Selasa, 18 Agustus 2020

Pendekar Pemanah Rajawali Jilid 011

Mukanya Cie Kee menjadi merah, ia jengah hingga tak dapat ia membuka mulutnya. Selang sesaat baru ia dapat bicara. 
“Aku telah menimbulkan malapetaka, lain kali tak nanti aku datang kemari untuk membuat onar pula,” katanya seraya bangkit. “Tentang sakit hatinya Ciauw Bok Taysu serahkan itu padaku, dengan tanganku sendiri, akan aku bunuh jahanaman itu! Sekarang aku mohon diri…”

Ia menjura pula, lantas ia ngeloyor keluar.

“Tahan!” Tin Ok berseru.

Imam itu memutar tubuhnya. “Kwa Toako hendak menitah apa?” ia tanya. Tetap ia sadar.

“Kau telah lukakan parah saudara-saudaraku ini, apakah itu cukup dengan hanya kata-katamu barusan?” tanya Tin Ok.

“Habis Kwa Toako memikir bagaimana?” menegaskan Cie Kee. “Apa saja yang tenagaku dapat kerjakan, suka aku menuruti titahmu.”

“Tak sanggup aku menelan peristiwa ini,” Tin Ok bilang. “Aku masih ingin menerima pengajaran dari Totiang!”

Kanglam Cit Koay gemar melakukan amal akan tetapi mereka berkepala besar, sepak terjang mereka biasanya luar biasa, kalau tidak, tidak nanti mereka disebut “Cit Koay” – tujuh Manusia Aneh. Mereka semua lihay, jumlah mereka pun banyak – bertujuh – dari itu, orang malui mereka. Mereka sendiri belum pernah nampak kegagalan, malah dengan pernah mengalahkan seratus lebih jago Hoay Yang Pang, nama mereka jadi menggemparkan dunia Kang-ouw. Sekarang mereka kalah di tangan Khu Cie Kee satu orang, bagaimana mereka tidak menjadi penasaran?

Cie Kee terkejut. “Pinto telah terkena senjata rahasiamu, Kwa Toako,” kata ia, tetap tenang. “Tanpa pertolonganmu, pasti sekarang aku telah berada di Negara Setan.
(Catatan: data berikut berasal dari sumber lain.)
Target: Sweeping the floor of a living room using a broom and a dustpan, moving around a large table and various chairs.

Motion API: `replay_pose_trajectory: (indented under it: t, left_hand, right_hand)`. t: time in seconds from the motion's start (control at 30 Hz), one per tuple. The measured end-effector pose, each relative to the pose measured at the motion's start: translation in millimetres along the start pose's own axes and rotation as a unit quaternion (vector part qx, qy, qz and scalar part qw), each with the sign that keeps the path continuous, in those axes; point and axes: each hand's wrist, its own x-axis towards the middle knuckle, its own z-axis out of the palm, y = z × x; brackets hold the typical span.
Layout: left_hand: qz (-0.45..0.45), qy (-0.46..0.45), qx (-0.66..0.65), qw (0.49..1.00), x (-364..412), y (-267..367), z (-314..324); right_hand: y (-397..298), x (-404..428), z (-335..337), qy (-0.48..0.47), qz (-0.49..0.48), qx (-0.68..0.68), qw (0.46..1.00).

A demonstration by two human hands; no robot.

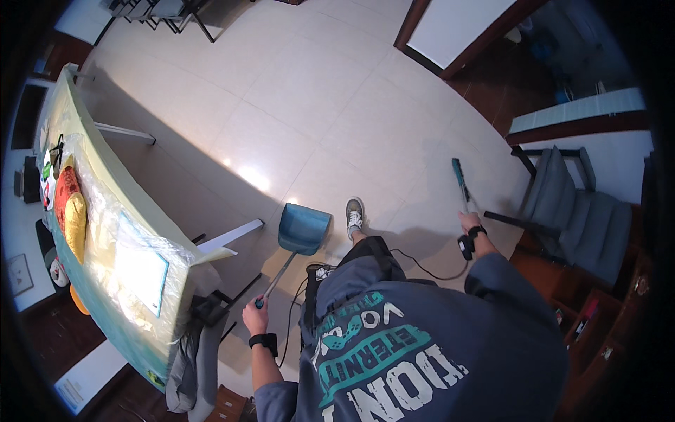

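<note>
My left hand [256, 315] is closed round the long handle of a blue dustpan [304, 229], whose pan is low over or on the tiled floor in front of my feet; I cannot tell whether it touches. Out to the right, my right hand [469, 222] grips the handle of a broom [460, 176] with a narrow teal head, which points away from me. Both wrists wear black bands, and a black cable [432, 275] hangs near the right one. One sneaker [355, 211] shows between the dustpan and the broom.
On the left stands a long table with a plastic-covered cloth [103, 203], bearing red and gold packets [75, 219] and a white sheet [140, 269]. A grey cushioned armchair [575, 211] is at the right, near a wooden cabinet [596, 316]. Folding chairs [169, 9] stand far off; a doorway opens at upper right.
</note>
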Motion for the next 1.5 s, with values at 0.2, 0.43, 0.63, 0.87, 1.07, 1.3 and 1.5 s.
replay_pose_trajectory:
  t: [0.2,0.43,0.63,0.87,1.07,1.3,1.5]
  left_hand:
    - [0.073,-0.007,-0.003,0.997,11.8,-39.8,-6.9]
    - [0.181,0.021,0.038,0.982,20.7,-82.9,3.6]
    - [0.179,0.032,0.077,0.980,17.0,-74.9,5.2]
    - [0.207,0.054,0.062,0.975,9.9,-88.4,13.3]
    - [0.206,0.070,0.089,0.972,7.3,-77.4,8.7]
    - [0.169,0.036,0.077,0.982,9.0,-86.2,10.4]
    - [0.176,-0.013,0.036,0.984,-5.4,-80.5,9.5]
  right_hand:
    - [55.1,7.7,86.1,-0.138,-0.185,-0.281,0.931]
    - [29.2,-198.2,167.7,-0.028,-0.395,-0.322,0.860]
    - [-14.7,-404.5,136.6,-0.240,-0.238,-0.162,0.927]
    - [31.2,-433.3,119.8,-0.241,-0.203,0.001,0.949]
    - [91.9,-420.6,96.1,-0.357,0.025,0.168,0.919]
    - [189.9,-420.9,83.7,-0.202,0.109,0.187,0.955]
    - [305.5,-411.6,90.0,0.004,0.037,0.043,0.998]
Di dalam urusan kita ini, walaupun benar pinto telah lukai kamu, kenyataannya adalah pinto telah rubuh, maka itu pinto menyerah kalah…”

“Kalau begitu, letaki pedang di bokongmu itu!” bentak Tin Ok. “Dengan meninggalkan pedangmu, suka aku melepas kau pergi!”

Bukan main mendongkolnya Cie Kee, di dalam hati ia berkata: “Aku telah beri muka kepada kamu, aku telah menghanturkan maaf dan mengaku kalah, kenapa kamu masih merasa belum cukup?” Ia lantas menjawab: “Pedang ini adalah alat pembela diriku, sama saja dengan tongkat Kwa Toako…”

Tin Ok tetap murka. “Kau pandang entang kakiku pengkor?!” ia membentak.

“Pinto tidak berani,” sahut si imam.

Dalam murkanya, Tin Ok bilang: “sekarang kita sama-sama terluka, sulit untuk kita bertempur lagi, maka itu baiklah lain tahun pada hari ini, aku minta totiang membuat pertemuan pula di Cui Siang Lauw!”

Cie Kee mengerutkan keningnya. Ia sangat masgul. Ia tahu Cit Koay bukan orang busuk, tak dapat ia layani mereka. Bagaimana ia bisa loloskan diri dari mereka itu? Pula sulit untuk melayani mereka bertempur pada lain tahun. Ia sendirian dan mereka bertujuh. Mungkin sekali, selama tempo satu tahun, mereka itu akan tambah kepandaiannya. Ia pun bisa berlatih diri tapi barangkali sukar untuk beroleh kemajuan. Ia terus berpikir, sampai ia dapat satu pikiran. “Tuan-tuan, kamu hendak adu kepandaian memutuskan denganku, tidak ada halangannya,” ia berkata. “Hanya untuk itu, syaratnya haruslah pinto yang menetapkannya. Kalau tidak, pinto suka menyerah kalah saja.”

Han Po Kie bersama Siauw Aeng dan A Seng bangkit berdiri, dan CU Cong dan lainnya yang terluka mengangkat kepalanya dari pembaringan. Hampir berbareng mereka itu berkata: “Kalau Kanglam Cit Koay bertaruh selamanya adalah pihak sana yang memilih tempat dan waktunya!”

Cie Kee tersenyum dapatkan orang demikian gemar menang sendiri.

“Apakah kamu suka terima syarat apapun?” dia tanya.

Cu Cong dan Coan Kim Hoat adalah yang tercerdik di antara saudara-saudaranya, mereka tidak jerih.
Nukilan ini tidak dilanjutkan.